**Problem requirements**
Output, without alteration, the first line of the entries and each line after it, stopping with the line that contains "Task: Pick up".

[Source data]
________
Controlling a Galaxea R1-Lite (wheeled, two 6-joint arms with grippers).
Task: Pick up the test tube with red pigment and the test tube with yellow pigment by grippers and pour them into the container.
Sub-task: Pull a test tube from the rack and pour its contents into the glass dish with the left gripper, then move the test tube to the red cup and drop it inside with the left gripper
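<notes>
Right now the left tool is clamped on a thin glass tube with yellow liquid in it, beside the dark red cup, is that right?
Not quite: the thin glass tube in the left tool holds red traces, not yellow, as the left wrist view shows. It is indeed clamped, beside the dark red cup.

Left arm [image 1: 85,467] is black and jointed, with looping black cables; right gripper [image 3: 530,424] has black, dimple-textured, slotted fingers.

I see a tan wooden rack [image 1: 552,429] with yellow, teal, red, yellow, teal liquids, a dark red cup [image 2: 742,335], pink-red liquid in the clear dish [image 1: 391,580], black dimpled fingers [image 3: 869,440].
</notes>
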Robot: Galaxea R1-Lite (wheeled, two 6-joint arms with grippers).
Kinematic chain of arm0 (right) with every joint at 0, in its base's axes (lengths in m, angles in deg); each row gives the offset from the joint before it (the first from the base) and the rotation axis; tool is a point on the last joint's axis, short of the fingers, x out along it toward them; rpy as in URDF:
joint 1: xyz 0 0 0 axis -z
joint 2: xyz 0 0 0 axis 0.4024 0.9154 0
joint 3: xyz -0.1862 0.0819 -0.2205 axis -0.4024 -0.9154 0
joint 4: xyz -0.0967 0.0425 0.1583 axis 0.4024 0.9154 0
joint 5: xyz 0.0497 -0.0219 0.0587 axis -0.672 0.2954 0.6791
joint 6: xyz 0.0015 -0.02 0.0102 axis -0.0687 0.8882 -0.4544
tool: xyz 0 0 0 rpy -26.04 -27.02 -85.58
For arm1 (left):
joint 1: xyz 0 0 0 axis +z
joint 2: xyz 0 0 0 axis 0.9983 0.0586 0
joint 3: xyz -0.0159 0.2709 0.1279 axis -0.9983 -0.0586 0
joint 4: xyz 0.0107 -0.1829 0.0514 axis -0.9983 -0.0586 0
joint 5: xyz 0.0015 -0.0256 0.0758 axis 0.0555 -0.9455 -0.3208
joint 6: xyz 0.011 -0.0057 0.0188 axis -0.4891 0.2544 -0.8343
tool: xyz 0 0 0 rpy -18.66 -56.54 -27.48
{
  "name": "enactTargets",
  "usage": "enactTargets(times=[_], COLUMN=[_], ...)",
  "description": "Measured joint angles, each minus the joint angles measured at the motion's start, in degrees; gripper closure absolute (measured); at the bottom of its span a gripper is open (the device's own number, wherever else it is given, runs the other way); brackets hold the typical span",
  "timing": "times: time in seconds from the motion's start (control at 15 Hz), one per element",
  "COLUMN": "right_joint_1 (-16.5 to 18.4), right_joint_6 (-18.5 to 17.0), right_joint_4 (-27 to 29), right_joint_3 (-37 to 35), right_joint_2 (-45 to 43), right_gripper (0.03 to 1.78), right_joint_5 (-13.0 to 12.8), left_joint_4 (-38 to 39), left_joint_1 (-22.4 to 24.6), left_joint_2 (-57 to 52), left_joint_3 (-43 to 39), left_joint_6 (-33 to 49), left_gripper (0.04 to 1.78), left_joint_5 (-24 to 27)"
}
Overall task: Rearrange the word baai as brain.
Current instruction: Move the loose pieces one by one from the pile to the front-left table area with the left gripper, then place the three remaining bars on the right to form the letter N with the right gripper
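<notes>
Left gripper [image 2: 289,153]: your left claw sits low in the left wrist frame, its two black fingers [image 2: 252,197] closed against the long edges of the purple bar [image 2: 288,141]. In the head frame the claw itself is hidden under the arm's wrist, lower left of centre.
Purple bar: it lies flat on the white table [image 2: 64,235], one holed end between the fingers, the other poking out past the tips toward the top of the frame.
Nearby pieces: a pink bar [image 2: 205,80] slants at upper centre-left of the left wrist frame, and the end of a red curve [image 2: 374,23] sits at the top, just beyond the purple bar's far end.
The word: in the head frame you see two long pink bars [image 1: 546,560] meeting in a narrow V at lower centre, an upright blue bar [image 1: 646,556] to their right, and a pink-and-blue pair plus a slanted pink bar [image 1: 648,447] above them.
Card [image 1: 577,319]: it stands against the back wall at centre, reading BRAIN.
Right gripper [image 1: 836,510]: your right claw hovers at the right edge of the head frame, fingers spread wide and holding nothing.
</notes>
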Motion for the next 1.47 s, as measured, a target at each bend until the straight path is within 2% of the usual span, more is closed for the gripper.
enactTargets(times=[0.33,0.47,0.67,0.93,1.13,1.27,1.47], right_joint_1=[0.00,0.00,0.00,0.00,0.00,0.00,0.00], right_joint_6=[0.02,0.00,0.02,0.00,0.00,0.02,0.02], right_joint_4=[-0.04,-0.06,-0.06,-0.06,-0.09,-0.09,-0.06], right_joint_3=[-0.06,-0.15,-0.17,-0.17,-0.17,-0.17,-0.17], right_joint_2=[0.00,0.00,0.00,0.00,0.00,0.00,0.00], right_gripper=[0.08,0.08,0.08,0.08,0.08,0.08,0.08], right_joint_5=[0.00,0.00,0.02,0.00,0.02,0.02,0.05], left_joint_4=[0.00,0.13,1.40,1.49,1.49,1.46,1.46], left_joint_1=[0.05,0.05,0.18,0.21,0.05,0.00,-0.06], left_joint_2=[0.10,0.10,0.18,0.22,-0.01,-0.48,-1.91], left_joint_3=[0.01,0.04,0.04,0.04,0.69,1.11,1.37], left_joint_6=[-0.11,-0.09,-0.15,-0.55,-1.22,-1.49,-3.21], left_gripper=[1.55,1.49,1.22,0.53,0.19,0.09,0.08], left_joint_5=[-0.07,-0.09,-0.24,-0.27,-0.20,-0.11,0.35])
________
**Answer to this problem**
Controlling a Galaxea R1-Lite (wheeled, two 6-joint arms with grippers).
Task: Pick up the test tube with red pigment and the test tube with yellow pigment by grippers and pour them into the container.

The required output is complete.